# What type of tweet is this?



## Boostedrex (Apr 4, 2007)

Other than a VERY dusty one that is.  These tweets are in some old Allison Acoustics speakers that I have. I have never seen another tweet like this so I wanted to see if someone on here knew about them.


























Zach


----------



## ///Audience (Jan 31, 2007)

convex diaphragm tweeter with proprietary damping / cooling material!


----------



## khail19 (Oct 27, 2006)

Looks like a really old paper dome tweeter. Might be cloth too, can't really tell for sure. Seems like with no surround, the curve of the paper controls the movement of the dome.


----------



## Boostedrex (Apr 4, 2007)

These tweets sound absolutely beautiful! They are front firing with an 8" woofer up firing in a small cube shaped box. The 8's are done in though. I'm debating swapping in another 8" and see how they do. I'll have to find out where the X-overs are at first though.


----------



## chad (Jun 30, 2005)

Boostedrex said:


> These tweets sound absolutely beautiful! They are front firing with an 8" woofer up firing in a small cube shaped box. The 8's are done in though. I'm debating swapping in another 8" and see how they do. I'll have to find out where the X-overs are at first though.
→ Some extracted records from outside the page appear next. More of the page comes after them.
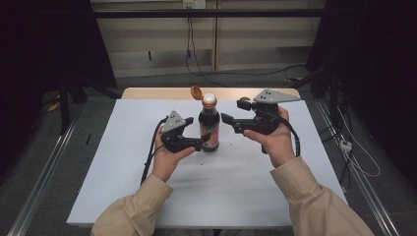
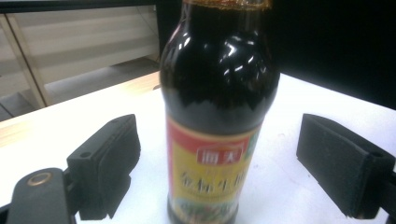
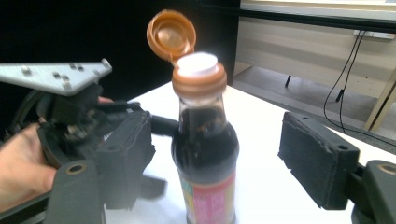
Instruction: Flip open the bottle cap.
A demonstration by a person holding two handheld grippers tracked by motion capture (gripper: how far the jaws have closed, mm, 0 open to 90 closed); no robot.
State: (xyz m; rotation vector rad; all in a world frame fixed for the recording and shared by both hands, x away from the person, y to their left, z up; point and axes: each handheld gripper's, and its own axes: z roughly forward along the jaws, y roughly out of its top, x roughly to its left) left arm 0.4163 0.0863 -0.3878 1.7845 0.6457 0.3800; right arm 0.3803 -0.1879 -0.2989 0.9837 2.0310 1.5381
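- High view: dark sauce bottle (image 1: 209, 129) upright at mid table (image 1: 123, 162), long axis vertical, flip cap (image 1: 196, 92) hinged open.
- Left gripper (image 1: 199, 143) straddling bottle base, jaws apart, not touching.
- Right gripper (image 1: 227, 119) just beside neck, spread wide, holding nothing.
- Label (image 2: 211, 175) red and yellow; writing blurred, unreadable.

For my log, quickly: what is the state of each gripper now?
Left gripper: open, jaws either side of the bottle, not touching.
Right gripper: open, holding nothing.

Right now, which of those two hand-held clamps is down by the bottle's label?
The left gripper: its open jaws flank the bottle at label height, while the right gripper sits higher, near the shoulder.
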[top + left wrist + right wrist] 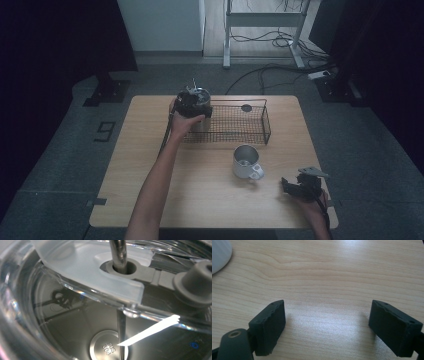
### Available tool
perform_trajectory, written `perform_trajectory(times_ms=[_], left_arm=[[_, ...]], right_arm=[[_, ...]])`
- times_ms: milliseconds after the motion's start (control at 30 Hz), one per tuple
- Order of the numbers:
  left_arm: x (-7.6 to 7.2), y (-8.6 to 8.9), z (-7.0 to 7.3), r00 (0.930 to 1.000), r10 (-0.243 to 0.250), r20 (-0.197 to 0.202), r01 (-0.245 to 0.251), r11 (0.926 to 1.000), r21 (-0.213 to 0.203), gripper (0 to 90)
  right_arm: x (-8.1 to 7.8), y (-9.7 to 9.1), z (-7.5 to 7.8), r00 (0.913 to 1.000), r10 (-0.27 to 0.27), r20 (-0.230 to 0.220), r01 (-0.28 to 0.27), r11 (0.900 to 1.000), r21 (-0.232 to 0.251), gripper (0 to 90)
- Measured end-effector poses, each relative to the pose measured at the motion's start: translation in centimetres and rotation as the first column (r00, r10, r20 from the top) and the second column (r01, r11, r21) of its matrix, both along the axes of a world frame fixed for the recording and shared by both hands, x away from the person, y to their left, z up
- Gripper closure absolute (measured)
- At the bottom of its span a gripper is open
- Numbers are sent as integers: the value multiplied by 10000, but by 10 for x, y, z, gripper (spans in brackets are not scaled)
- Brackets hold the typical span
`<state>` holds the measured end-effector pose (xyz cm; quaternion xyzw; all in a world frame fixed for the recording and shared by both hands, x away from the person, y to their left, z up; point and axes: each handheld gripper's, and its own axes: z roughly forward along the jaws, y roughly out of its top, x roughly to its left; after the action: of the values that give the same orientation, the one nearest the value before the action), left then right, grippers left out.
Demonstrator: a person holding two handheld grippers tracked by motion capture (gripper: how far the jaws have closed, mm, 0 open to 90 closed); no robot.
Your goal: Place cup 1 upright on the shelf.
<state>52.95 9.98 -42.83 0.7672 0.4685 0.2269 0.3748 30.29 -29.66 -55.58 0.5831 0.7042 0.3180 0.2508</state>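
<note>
My left gripper (194,106) is at the left end of a black wire basket (267,122), with a steel tumbler (196,94) held against it. The tumbler carries a clear lid (87,267) with a metal straw (118,252) through it. The left gripper view looks through that lid, from very close, to the tumbler's stamped bottom (107,347); the jaws themselves are hidden. At the table's front right, my right gripper (295,186) rests low over bare wood. It stands open (327,327) with nothing between its jaws.
A grey metal mug (246,161) with a handle stands in the middle of the table, left of the right gripper; its edge (218,255) shows in the right gripper view. A small dark round thing (246,107) lies in the basket. Cables run over the floor beyond the table.
</note>
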Motion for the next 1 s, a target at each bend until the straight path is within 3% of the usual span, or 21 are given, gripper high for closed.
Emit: perform_trajectory(times_ms=[800,1000], left_arm=[[4,-3,-26,9988,180,-451,-185,9998,-98,41],[3,-4,-32,9984,194,-534,-193,9998,34,41]], right_arm=[[0,0,0,10000,-2,3,2,10000,0,136],[0,0,0,10000,-2,3,2,10000,-1,136]])
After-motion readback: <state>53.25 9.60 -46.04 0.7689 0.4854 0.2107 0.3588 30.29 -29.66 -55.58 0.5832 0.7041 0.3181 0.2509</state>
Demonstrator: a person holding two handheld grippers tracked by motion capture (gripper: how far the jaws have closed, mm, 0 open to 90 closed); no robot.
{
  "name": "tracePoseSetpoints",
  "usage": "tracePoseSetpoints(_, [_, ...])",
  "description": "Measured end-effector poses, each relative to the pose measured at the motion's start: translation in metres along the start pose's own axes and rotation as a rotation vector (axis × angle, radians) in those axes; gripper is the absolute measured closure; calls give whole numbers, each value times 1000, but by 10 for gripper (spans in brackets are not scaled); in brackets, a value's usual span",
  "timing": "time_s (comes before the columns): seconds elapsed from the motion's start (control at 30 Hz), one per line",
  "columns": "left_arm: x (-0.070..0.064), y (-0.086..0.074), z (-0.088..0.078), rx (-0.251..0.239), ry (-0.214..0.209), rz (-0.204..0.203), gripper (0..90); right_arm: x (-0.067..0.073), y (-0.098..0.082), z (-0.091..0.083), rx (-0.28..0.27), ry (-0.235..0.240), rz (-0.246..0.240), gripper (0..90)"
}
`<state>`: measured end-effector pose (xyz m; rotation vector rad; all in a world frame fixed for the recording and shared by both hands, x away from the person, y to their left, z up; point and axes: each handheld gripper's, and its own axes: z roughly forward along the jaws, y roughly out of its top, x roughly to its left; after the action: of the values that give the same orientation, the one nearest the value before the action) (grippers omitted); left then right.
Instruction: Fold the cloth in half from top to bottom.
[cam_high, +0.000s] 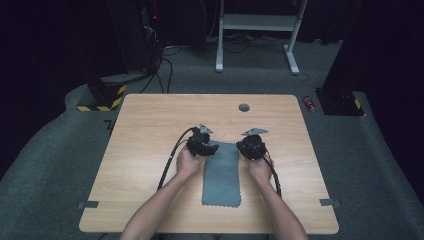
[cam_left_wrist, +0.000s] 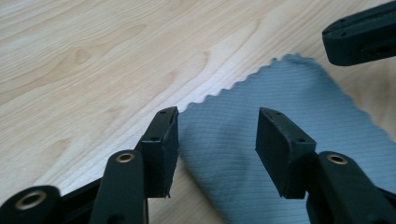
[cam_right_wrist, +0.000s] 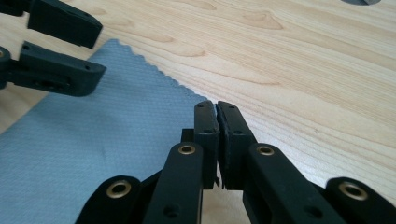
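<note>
Two grippers sit at the far end of a grey cloth (cam_high: 222, 173) that lies flat on the wooden table (cam_high: 150, 150), a little toward the person's side of the table's middle. The cloth is a long rectangle with pinked, zigzag edges, its long side running away from the person, and it serves as the landmark here.

The left gripper (cam_high: 209, 148) is at the cloth's far left corner, held by the person's left hand (cam_high: 187, 162), with its cable (cam_high: 170, 162) trailing back along the cloth's left side. In the left gripper view its two black jaws stand apart: the cloth's wavy edge runs just beside one pad (cam_left_wrist: 161, 149), the other pad (cam_left_wrist: 280, 149) is over the fabric, and grey weave shows in the gap between them. Neither pad presses on the cloth.

The right gripper (cam_high: 251, 148) is at the cloth's far right corner, held by the right hand (cam_high: 261, 167). In the right gripper view its jaws are together, pad against pad, with the tips (cam_right_wrist: 217, 114) right at the cloth's scalloped edge where fabric meets bare wood. Whether a sliver of cloth is caught between them cannot be told from here.

Beyond the cloth's far end, toward the far edge of the table, there is a small round grey grommet (cam_high: 244, 107). Pieces of grey tape (cam_high: 330, 202) mark the table's near corners, well apart from the cloth on either side.
</note>
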<state>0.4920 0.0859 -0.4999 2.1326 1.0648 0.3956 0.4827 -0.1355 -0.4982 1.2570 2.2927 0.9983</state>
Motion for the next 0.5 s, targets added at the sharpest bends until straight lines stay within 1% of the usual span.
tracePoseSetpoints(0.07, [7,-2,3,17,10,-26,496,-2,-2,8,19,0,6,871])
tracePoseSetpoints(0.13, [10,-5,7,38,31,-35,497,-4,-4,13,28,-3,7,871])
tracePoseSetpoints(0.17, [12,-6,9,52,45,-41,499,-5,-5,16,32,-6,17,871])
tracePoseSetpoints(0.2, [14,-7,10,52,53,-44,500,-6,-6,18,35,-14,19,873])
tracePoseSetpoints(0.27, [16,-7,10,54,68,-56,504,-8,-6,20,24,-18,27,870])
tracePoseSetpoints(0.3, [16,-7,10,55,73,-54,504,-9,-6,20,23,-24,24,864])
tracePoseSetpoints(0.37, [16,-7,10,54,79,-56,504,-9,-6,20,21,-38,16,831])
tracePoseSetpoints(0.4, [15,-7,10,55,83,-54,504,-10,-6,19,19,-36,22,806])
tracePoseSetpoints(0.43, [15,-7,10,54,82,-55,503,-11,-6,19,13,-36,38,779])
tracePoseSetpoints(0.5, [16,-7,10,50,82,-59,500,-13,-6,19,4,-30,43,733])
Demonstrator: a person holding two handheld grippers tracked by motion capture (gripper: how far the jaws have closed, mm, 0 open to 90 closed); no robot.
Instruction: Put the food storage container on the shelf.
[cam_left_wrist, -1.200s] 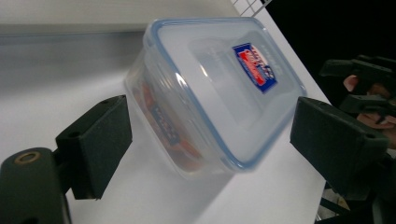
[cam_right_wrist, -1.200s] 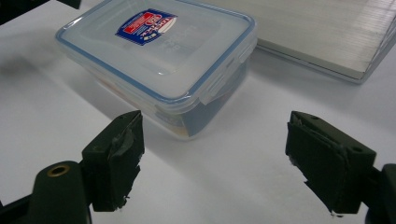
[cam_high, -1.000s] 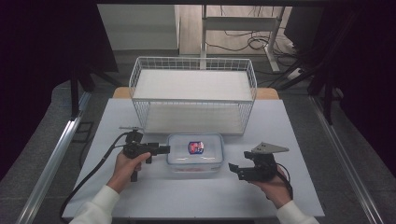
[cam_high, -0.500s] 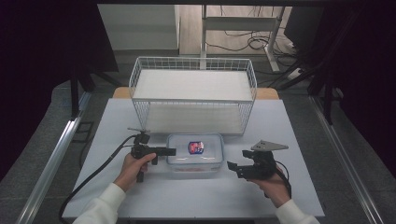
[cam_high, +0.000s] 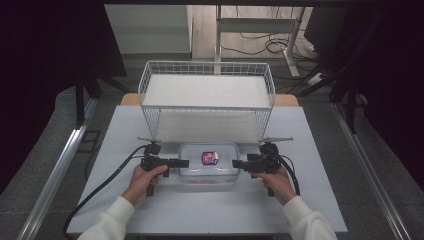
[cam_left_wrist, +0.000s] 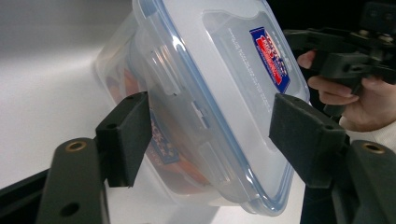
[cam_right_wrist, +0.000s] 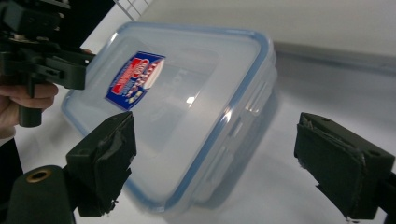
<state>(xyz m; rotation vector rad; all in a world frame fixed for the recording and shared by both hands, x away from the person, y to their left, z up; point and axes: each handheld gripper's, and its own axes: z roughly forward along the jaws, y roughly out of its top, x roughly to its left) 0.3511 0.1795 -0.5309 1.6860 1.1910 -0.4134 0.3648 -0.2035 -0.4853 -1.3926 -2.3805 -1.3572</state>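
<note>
Grippers flank the lidded container from both ends

Cable trails from our left gripper (cam_high: 183, 163) toward the near left corner of the white table (cam_high: 125, 130). Our left hand (cam_high: 145, 177) holds that gripper level, its jaws aimed right at the left end of the clear plastic container (cam_high: 209, 167). In the left gripper view the two black pads (cam_left_wrist: 126, 135) stand on either side of the container's end with its clip flap between them. The jaws have just been closing, yet a gap shows between each pad and the plastic, so we read them as open around it and not yet pressing.

Moving right, the container sits on the table near the middle, just in front of the white wire basket (cam_high: 150, 85), which stands at the far side. Its blue-rimmed lid (cam_right_wrist: 187, 98) is on, and a red and blue label (cam_high: 209, 158) lies on top.

Further right, our right gripper (cam_high: 235, 164) points left at the container's right end, held level by our right hand (cam_high: 272, 180). In the right gripper view its jaws stand wide apart, having just been opening a little more; one pad (cam_right_wrist: 105, 158) is at the lid's near corner and the other is well clear over bare table. Nothing is clamped between them.
</note>
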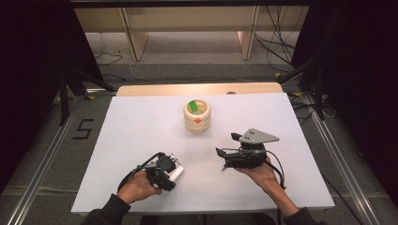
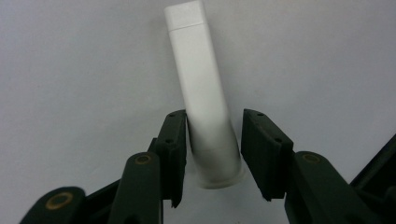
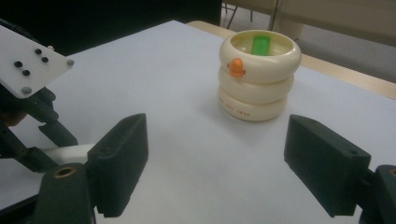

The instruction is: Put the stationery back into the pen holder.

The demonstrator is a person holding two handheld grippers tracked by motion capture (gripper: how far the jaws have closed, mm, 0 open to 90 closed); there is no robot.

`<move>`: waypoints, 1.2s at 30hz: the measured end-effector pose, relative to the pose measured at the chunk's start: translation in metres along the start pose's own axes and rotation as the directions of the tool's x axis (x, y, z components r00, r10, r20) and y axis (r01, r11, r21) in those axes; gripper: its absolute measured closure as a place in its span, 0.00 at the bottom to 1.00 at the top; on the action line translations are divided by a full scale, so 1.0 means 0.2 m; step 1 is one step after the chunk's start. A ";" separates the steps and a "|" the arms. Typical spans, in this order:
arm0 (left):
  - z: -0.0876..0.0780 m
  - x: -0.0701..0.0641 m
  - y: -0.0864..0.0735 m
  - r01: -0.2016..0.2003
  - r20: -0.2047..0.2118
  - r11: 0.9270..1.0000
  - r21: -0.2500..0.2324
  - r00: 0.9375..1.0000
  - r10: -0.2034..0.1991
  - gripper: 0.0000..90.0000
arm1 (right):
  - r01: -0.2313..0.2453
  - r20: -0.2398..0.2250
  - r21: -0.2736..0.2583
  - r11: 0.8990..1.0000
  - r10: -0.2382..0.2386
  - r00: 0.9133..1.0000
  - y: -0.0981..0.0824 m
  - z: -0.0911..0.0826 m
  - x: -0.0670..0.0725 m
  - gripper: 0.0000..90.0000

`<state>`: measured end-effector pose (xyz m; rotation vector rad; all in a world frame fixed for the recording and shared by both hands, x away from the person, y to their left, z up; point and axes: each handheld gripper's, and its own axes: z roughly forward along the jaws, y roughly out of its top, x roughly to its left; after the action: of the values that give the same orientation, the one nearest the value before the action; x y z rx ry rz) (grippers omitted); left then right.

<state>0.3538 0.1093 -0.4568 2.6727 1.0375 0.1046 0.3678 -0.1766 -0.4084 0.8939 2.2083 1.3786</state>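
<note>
Two risks imo: left gripper [image 2: 212,156] straddles the white tube [image 2: 201,100] lying on the table [image 1: 141,122], one pad touching (not clamped), so it could roll; right gripper [image 3: 233,163] gapes, empty

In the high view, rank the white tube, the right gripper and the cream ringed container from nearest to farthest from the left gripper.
1. White tube: between the jaws of the left gripper.
2. Right gripper: to its right, front of the table.
3. Cream ringed container: farther back, near the table's middle.
</note>
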 end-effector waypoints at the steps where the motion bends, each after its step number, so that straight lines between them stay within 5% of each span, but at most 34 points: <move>1: 0.00 0.00 0.00 0.003 0.003 1.000 0.003 1.000 -0.003 0.67 | 0.000 -0.001 0.000 1.000 0.000 1.000 0.00 0.00 0.00 0.25; 15: 0.02 0.01 0.00 0.041 0.001 0.999 0.015 0.999 -0.041 0.73 | 0.003 -0.006 0.007 1.000 -0.002 1.000 0.00 0.00 0.01 0.25; 36: -0.11 0.08 0.02 0.000 0.080 0.999 -0.033 0.997 0.003 0.74 | 0.026 -0.037 -0.012 1.000 -0.027 0.999 0.00 -0.02 0.05 0.25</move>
<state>0.3646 0.1215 -0.4350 2.6251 1.0008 0.0150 0.3574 -0.1727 -0.4070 0.8386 2.2294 1.4049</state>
What's done in? The foam? Or is the cone ripped?


----------



## Boostedrex (Apr 4, 2007)

The foam surround is trash. It is even missing some of the surround. I'm thinking that one of my bastard little cousins go to them before I had a chance to save the speakers.


----------



## chad (Jun 30, 2005)

Boostedrex said:


> The foam surround is trash. It is even missing some of the surround. I'm thinking that one of my bastard little cousins go to them before I had a chance to save the speakers.


Orange County Speaker has Re-Foam kits, it's easy and worth it to keep the originals  BTW they are having a sale going on right now 

I'm fittin to order some foam for a pair of JBL's


----------



## Boostedrex (Apr 4, 2007)

Interesting. Thanks for that Chad.


----------



## chad (Jun 30, 2005)

Boostedrex said:


> Interesting. Thanks for that Chad.


www.speakerrepair.com

Damn good folks, I even have a T-Shirt


----------